§ **Exercise aim**
Each record below gets repeated exactly, and pictures stay out of the copy.

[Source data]
= Beginning of Section =
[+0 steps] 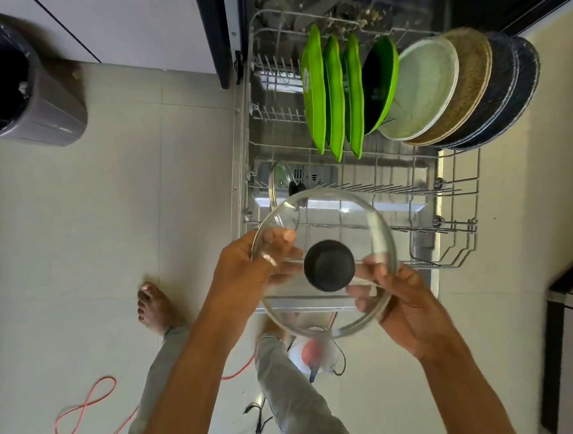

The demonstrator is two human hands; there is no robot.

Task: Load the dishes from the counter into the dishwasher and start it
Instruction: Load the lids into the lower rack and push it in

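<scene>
1. A person holds a round clear glass lid (339,220) with a black knob (329,265) in mid-air, tilted towards the camera. It is above the near end of the pulled-out grey wire lower rack (459,206) of the open dishwasher.
2. The left hand (248,269) grips the lid's left rim and the right hand (404,303) grips its right rim. On both, the fingers curl round the edge. The fingertips show only through the glass, smeared and hard to count.
3. A smaller glass lid with a dark knob (278,180) stands on edge in the rack just beyond the held one, which covers its lower part.
4. Further back, three bright green plates (333,96) stand upright in a row. Beside them lean a green dish with a dark inside (381,83), a white plate (425,87), a tan speckled plate (468,85) and dark speckled plates (512,89). These overlap, so the number of dark ones is unclear.
5. The tub behind the rack is dark, with pale debris of some kind at its back.
6. A grey panel on the door (312,175) shows through the wires; its dark marks are too small to read.
7. A white and red object (313,356) on the floor is blurred and half hidden by the lid.
8. A red cable (86,413) loops across the pale tiles and runs out of view at the bottom edge.
9. At the upper left, a grey bin with a black liner (18,85) is cut off by the frame.
10. A bare foot (156,308) stands on the tiles.
</scene>
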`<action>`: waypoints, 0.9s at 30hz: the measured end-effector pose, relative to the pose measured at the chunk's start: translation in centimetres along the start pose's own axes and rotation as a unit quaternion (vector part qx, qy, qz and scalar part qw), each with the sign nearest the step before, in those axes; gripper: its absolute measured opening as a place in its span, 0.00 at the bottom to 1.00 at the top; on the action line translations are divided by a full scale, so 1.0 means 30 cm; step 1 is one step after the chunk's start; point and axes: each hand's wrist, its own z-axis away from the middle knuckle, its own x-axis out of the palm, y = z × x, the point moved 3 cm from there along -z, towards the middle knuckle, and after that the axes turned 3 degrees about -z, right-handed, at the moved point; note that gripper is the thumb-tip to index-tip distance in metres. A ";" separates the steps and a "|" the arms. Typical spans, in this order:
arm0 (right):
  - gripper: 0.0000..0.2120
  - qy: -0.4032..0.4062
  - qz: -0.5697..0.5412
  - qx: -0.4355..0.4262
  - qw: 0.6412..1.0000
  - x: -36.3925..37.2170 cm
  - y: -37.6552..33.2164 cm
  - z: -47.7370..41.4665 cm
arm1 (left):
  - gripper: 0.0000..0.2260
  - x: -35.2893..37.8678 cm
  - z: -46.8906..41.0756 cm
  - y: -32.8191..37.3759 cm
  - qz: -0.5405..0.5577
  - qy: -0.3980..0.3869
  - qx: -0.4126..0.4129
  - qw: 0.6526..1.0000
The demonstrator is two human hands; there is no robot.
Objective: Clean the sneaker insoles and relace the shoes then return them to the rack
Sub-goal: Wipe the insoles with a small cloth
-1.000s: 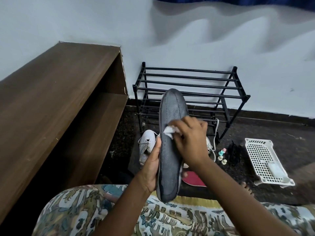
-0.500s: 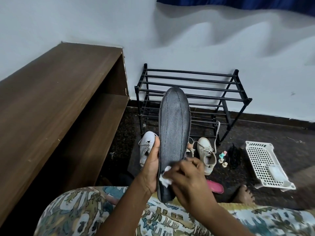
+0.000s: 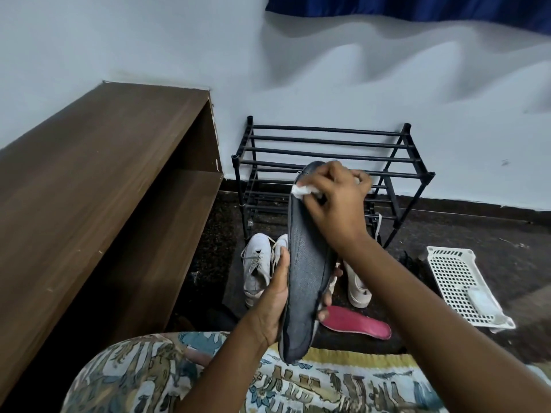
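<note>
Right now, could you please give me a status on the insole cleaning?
Left hand grips grey insole upright. Right hand presses white wipe at its toe end. Nothing in the way.

Brown wooden shelf [image 3: 104, 204] left, white perforated basket [image 3: 453, 281] right.

Soft, cool light comes from above: the wall [image 3: 149, 49] across the top of the frame is bright, with broad scalloped shadows at upper right. The lower left, under the wooden shelf [image 3: 89, 174], sinks to near black. Straight lines bow toward the edges, and the right hand [image 3: 334, 198] looks slightly smeared
</note>
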 end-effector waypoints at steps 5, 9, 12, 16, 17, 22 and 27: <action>0.11 0.059 0.001 0.073 0.996 -0.019 0.033 -0.027 | 0.35 0.003 -0.002 -0.003 -0.015 -0.001 0.013 1.000; 0.10 0.025 0.035 0.107 0.993 -0.007 0.037 0.075 | 0.35 -0.004 -0.004 0.002 -0.008 0.022 0.019 1.000; 0.10 -0.019 0.053 0.104 0.993 0.018 0.011 0.197 | 0.35 -0.013 0.003 0.019 0.030 0.059 0.056 0.996; 0.11 -0.046 0.001 0.082 0.996 0.041 -0.055 0.349 | 0.41 -0.024 0.005 0.024 0.074 0.065 0.041 0.994; 0.11 -0.049 -0.018 0.078 0.996 0.043 -0.069 0.378 | 0.40 -0.033 0.003 0.023 0.075 0.062 0.037 0.995; 0.11 -0.074 -0.076 0.076 0.991 0.031 -0.112 0.501 | 0.38 -0.062 0.003 0.037 0.105 0.049 0.042 0.992; 0.11 -0.075 -0.102 0.053 0.991 -0.005 -0.122 0.596 | 0.41 -0.071 -0.003 0.058 0.121 0.041 0.088 0.988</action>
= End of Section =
§ **Answer to the exercise**
[+0 steps] 

The demonstrator is two human hands; there is no robot.

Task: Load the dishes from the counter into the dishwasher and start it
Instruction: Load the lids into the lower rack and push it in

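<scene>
1. A person holds a round clear glass lid (339,220) with a black knob (329,265) in mid-air, tilted towards the camera. It is above the near end of the pulled-out grey wire lower rack (459,206) of the open dishwasher.
2. The left hand (248,269) grips the lid's left rim and the right hand (404,303) grips its right rim. On both, the fingers curl round the edge. The fingertips show only through the glass, smeared and hard to count.
3. A smaller glass lid with a dark knob (278,180) stands on edge in the rack just beyond the held one, which covers its lower part.
4. Further back, three bright green plates (333,96) stand upright in a row. Beside them lean a green dish with a dark inside (381,83), a white plate (425,87), a tan speckled plate (468,85) and dark speckled plates (512,89). These overlap, so the number of dark ones is unclear.
5. The tub behind the rack is dark, with pale debris of some kind at its back.
6. A grey panel on the door (312,175) shows through the wires; its dark marks are too small to read.
7. A white and red object (313,356) on the floor is blurred and half hidden by the lid.
8. A red cable (86,413) loops across the pale tiles and runs out of view at the bottom edge.
9. At the upper left, a grey bin with a black liner (18,85) is cut off by the frame.
10. A bare foot (156,308) stands on the tiles.
</scene>
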`<action>`: waypoints, 0.9s at 30hz: the measured end-effector pose, relative to the pose measured at the chunk's start: translation in centimetres along the start pose's own axes and rotation as a unit quaternion (vector part qx, qy, qz and scalar part qw), each with the sign nearest the step before, in those axes; gripper: its absolute measured opening as a place in its span, 0.00 at the bottom to 1.00 at the top; on the action line translations are divided by a full scale, so 1.0 means 30 cm; step 1 is one step after the chunk's start; point and axes: each hand's wrist, its own z-axis away from the middle knuckle, its own x-axis out of the palm, y = z × x, the point moved 3 cm from there along -z, towards the middle knuckle, and after that the axes turned 3 degrees about -z, right-handed, at the moved point; note that gripper is the thumb-tip to index-tip distance in metres. A ";" separates the steps and a "|" the arms. Typical spans, in this order:
arm0 (right):
  - gripper: 0.0000..0.2120
  - qy: -0.4032..0.4062
  - qz: -0.5697..0.5412
  - qx: -0.4355..0.4262
  - qw: 0.6412..1.0000
  - x: -36.3925..37.2170 cm
  - y: -37.6552..33.2164 cm
  - z: -47.7370..41.4665 cm
arm1 (left):
  - gripper: 0.0000..0.2260
  - x: -35.2893..37.8678 cm
  - z: -46.8906..41.0756 cm
  - y: -32.8191..37.3759 cm
  - qz: -0.5405..0.5577
  - qy: -0.3980..0.3869
  - qx: -0.4126..0.4129
  - qw: 0.6526..1.0000
The demonstrator is two human hands; there is no robot.
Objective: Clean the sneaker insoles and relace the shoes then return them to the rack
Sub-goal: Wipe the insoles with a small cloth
-1.000s: 
-0.500s: 
+0.000s: 
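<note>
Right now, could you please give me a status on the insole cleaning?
Left hand grips grey insole upright. Right hand presses white wipe at its toe end. Nothing in the way.

Brown wooden shelf [image 3: 104, 204] left, white perforated basket [image 3: 453, 281] right.

Soft, cool light comes from above: the wall [image 3: 149, 49] across the top of the frame is bright, with broad scalloped shadows at upper right. The lower left, under the wooden shelf [image 3: 89, 174], sinks to near black. Straight lines bow toward the edges, and the right hand [image 3: 334, 198] looks slightly smeared
</note>
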 end-effector waypoints at steps 5, 9, 12, 16, 17, 22 and 27: <action>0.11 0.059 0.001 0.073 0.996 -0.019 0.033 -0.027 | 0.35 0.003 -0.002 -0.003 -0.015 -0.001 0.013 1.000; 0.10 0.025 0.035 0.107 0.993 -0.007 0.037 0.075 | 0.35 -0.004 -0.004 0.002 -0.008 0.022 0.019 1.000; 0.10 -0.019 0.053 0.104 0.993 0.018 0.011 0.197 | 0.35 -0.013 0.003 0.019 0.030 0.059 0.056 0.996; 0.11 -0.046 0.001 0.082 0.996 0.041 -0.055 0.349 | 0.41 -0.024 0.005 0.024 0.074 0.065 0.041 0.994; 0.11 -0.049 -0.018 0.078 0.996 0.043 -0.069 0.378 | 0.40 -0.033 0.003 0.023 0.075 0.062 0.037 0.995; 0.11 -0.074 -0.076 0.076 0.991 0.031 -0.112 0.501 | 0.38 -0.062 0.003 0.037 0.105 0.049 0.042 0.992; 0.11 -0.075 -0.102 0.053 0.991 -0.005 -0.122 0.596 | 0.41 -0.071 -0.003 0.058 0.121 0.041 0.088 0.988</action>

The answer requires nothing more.